Count Three (Pattern and Practice of Misconduct) (Contested Cases)

{¶10} Although Respondent stipulated, and the panel so concludes, that his misconduct

as described in paragraph 9 of this report was sufficient to establish a pattern and practice as

alleged by the Relator, Respondent contested the allegations with regard to seven additional

bankruptcy cases. Much of the evidence at the hearing related to those seven cases.

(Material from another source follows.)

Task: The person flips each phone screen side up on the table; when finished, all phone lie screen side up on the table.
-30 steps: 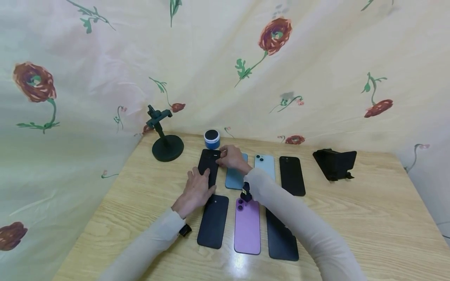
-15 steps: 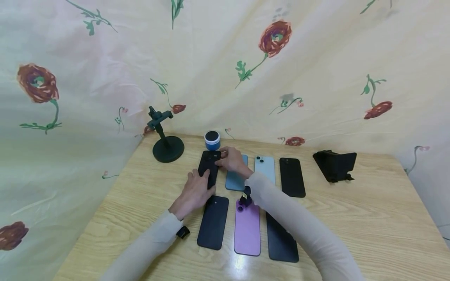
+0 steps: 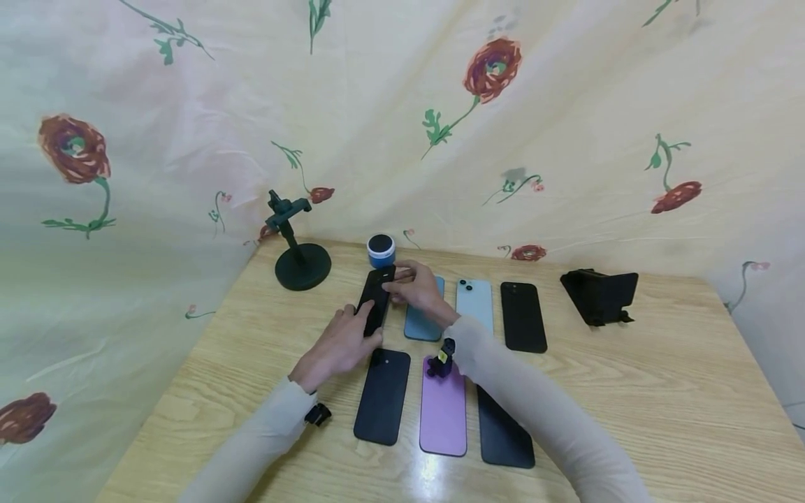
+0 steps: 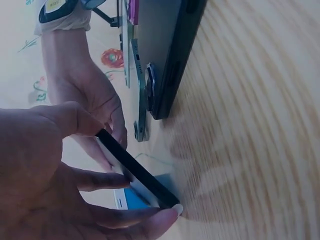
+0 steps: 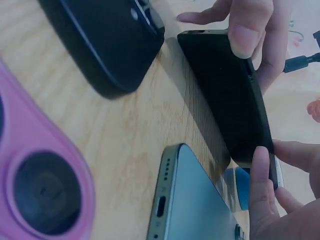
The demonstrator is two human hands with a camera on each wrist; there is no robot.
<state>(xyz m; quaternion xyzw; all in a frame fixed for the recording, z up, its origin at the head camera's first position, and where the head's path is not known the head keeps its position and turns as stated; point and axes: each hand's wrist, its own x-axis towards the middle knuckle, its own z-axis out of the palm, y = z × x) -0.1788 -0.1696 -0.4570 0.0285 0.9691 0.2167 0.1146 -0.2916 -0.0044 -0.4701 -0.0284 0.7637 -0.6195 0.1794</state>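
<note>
Both hands hold a black phone point(image 3: 376, 292), tilted up off the table at the back left of the phone group. My left hand point(image 3: 340, 344) grips its lower and left edges, thumb and fingers on opposite sides in the left wrist view. My right hand point(image 3: 420, 288) pinches the upper right edge. In the right wrist view the phone point(image 5: 225, 95) stands slanted between the hands, its right edge lifted. Just below it lies a dark phone point(image 3: 382, 398), and a blue phone point(image 3: 421, 323) lies partly under my right hand.
Purple point(image 3: 443, 416), dark blue point(image 3: 504, 433), light blue point(image 3: 476, 304) and black point(image 3: 524, 318) phones lie to the right. A blue-white round device point(image 3: 381, 253) is behind; a round-based stand point(image 3: 303, 267) is at left, a folded black stand point(image 3: 600, 296) at right.
The black phone, earlier flat on the table, is now raised and tilted, with both hands gripping it. My left hand has shifted slightly left and down.
</note>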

{¶11} In five of the contested cases (Fair, Elchert, Freeman, Gunn, and Seiler), the

bankruptcy court closed the case without a discharge for failure to file the financial management

course certificate. In each such case, the client had, in fact, completed the financial management

course in a timely manner, but neither the client nor the third-party service provider of the

educational course had notified Respondent. Respondent did not proactively follow up to see

that the certificates were provided to him. In these cases, Respondent attended the first meeting

of creditors with the client and should have learned at that time that the financial management

course had been completed, but the certificate had not been received by him. Yet he did not

follow up in an appropriate manner.

{¶12} In addition, in one of the contested cases (Daughenbaugh), the bankruptcy court

did not dismiss the case for failure to file the financial management course certificate, but

instead, issued a show cause order for not doing so.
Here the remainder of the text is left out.